> _Task objective_: Keep images out and repeat all data exactly.

> _Source material_:
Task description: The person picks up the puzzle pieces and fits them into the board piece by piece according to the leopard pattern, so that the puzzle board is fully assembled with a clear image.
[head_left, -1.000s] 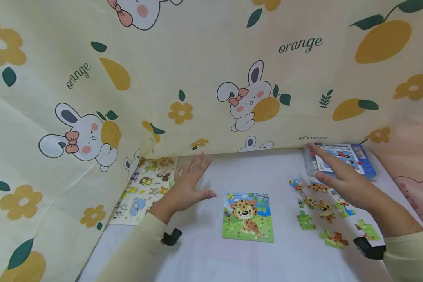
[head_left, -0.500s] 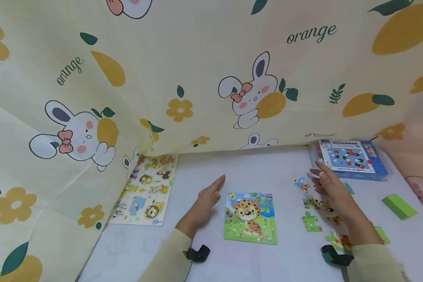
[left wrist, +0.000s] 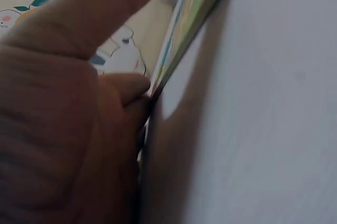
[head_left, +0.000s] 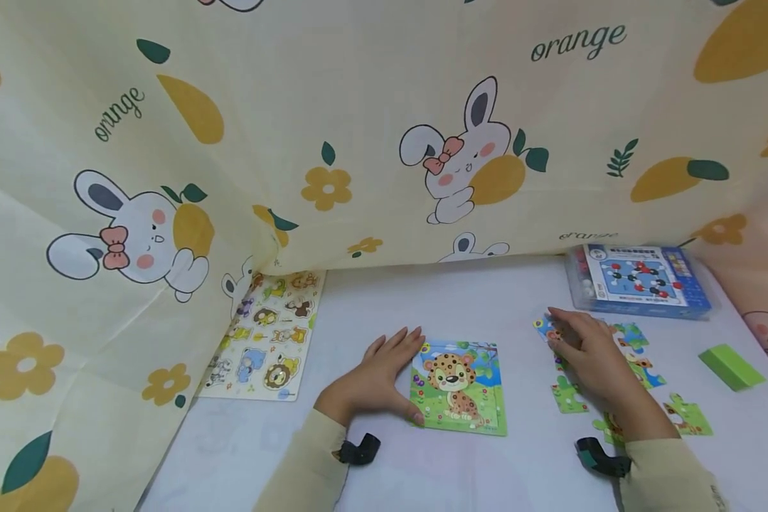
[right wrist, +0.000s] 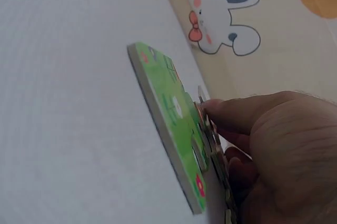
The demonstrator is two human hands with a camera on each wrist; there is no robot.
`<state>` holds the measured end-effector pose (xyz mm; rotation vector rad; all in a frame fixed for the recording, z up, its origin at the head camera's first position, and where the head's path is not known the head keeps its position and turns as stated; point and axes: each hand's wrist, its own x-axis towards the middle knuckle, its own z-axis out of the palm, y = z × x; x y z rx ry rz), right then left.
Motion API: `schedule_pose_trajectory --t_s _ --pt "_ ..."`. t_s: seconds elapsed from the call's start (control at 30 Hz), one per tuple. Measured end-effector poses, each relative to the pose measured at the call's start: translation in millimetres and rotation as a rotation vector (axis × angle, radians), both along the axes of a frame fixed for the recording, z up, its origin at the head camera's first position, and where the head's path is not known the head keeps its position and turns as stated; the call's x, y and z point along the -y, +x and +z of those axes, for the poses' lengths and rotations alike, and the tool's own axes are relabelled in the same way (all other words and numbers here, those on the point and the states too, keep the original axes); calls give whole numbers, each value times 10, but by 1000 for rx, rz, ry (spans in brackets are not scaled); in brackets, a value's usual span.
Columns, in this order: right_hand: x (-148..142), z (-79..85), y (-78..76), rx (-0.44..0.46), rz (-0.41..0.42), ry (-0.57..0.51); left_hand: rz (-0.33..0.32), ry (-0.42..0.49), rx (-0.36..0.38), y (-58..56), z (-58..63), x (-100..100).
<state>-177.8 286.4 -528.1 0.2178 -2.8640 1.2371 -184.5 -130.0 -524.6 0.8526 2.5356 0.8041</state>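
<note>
A square puzzle board (head_left: 459,387) with a leopard picture lies flat on the white table. My left hand (head_left: 377,380) is spread at its left side, with thumb and fingertips at the board's edge. To the right, loose jigsaw pieces with leopard and grass parts lie in a rough group. Over them reaches my right hand (head_left: 592,359), index finger and thumb apart around the blue-topped corner piece (head_left: 540,326). In the right wrist view the thumb is close to standing edges of pieces, behind a green piece (right wrist: 168,113). The hand itself covers several pieces.
A boxed molecular model set (head_left: 640,281) stands at the back right. A green block (head_left: 732,367) lies at the right. An animal sticker sheet (head_left: 272,348) lies at the left, partly under the hanging bunny-print cloth (head_left: 384,128) that forms the back and left walls.
My left hand has moved from the left to the board's edge, its fingers spreading again. My right hand has come down and back from near the box onto the loose pieces.
</note>
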Motion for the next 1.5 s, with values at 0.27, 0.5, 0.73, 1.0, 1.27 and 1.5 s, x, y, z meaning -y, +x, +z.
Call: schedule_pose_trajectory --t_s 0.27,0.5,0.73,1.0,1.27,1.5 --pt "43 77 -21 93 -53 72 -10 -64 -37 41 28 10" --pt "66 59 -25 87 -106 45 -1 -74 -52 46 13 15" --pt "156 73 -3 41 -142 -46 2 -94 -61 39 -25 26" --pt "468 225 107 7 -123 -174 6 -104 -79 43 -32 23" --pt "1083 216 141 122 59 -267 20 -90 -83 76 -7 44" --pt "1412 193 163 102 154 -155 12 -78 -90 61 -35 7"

> _Your solution_:
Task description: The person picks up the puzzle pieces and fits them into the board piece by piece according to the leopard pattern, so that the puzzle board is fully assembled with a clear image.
[head_left, -1.000s] 
[head_left, -0.500s] 
[left wrist, +0.000s] 
[head_left, +0.000s] 
[right wrist, +0.000s] 
The demonstrator is two human hands with a camera on each wrist; there is no robot.
`<state>` holds the measured end-effector pose (xyz mm; rotation vector rad; all in a frame fixed for the recording, z up, its origin at the head camera's first position, and where the head's path is not known the head keeps its position and turns as stated; point and axes: each hand's wrist, its own x-axis towards the middle knuckle, its own z-axis out of the palm, y = z × x; x y z rx ry rz), right then left.
Motion API: `schedule_pose_trajectory --t_s _ --pt "_ ..."`. t_s: seconds elapsed from the call's start (control at 30 Hz), one per tuple. Measured end-effector poses, each relative to the pose measured at the call's start: translation in millimetres and rotation as a rotation vector (axis × angle, radians), both along the axes of a frame fixed for the recording, z up, its origin at the head camera's first position, and where the head's path is not known the head keeps its position and turns as stated; the call's x, y and z point along the -y, +x and +z of those axes, for the poses' lengths and rotations alike, and the tool's own axes are relabelled in the same way (all other words and numbers here, those on the point and the states too, keep the original axes); calls give whole numbers, each value times 10, but by 1000 for rx, rz, ry (spans in brackets are not scaled); in brackets, a value's usual span.
Columns, in this order: right_hand: x (-148..142), z (-79..85), y (-78..76), rx (-0.44..0.46), rz (-0.41..0.42), ry (-0.57..0.51); left_hand: rz (-0.33..0.32), ry (-0.42..0.49), rx (-0.36..0.38), y (-58..56), z (-58..63), x (-100..100).
<state>-177.8 286.4 -528.1 0.2178 -2.8640 1.2371 -184.5 -130.0 -524.6 0.8526 2.5356 0.8041</state>
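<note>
A square puzzle board (head_left: 459,387) with a leopard picture lies flat on the white table. My left hand (head_left: 377,380) is spread at its left side, with thumb and fingertips at the board's edge. To the right, loose jigsaw pieces with leopard and grass parts lie in a rough group. Over them reaches my right hand (head_left: 592,359), index finger and thumb apart around the blue-topped corner piece (head_left: 540,326). In the right wrist view the thumb is close to standing edges of pieces, behind a green piece (right wrist: 168,113). The hand itself covers several pieces.
A boxed molecular model set (head_left: 640,281) stands at the back right. A green block (head_left: 732,367) lies at the right. An animal sticker sheet (head_left: 272,348) lies at the left, partly under the hanging bunny-print cloth (head_left: 384,128) that forms the back and left walls.
My left hand has moved from the left to the board's edge, its fingers spreading again. My right hand has come down and back from near the box onto the loose pieces.
</note>
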Motion for the next 1.5 s, with values at 0.27, 0.5, 0.73, 1.0, 1.27 and 1.5 s, x, y, z meaning -y, +x, +z.
Call: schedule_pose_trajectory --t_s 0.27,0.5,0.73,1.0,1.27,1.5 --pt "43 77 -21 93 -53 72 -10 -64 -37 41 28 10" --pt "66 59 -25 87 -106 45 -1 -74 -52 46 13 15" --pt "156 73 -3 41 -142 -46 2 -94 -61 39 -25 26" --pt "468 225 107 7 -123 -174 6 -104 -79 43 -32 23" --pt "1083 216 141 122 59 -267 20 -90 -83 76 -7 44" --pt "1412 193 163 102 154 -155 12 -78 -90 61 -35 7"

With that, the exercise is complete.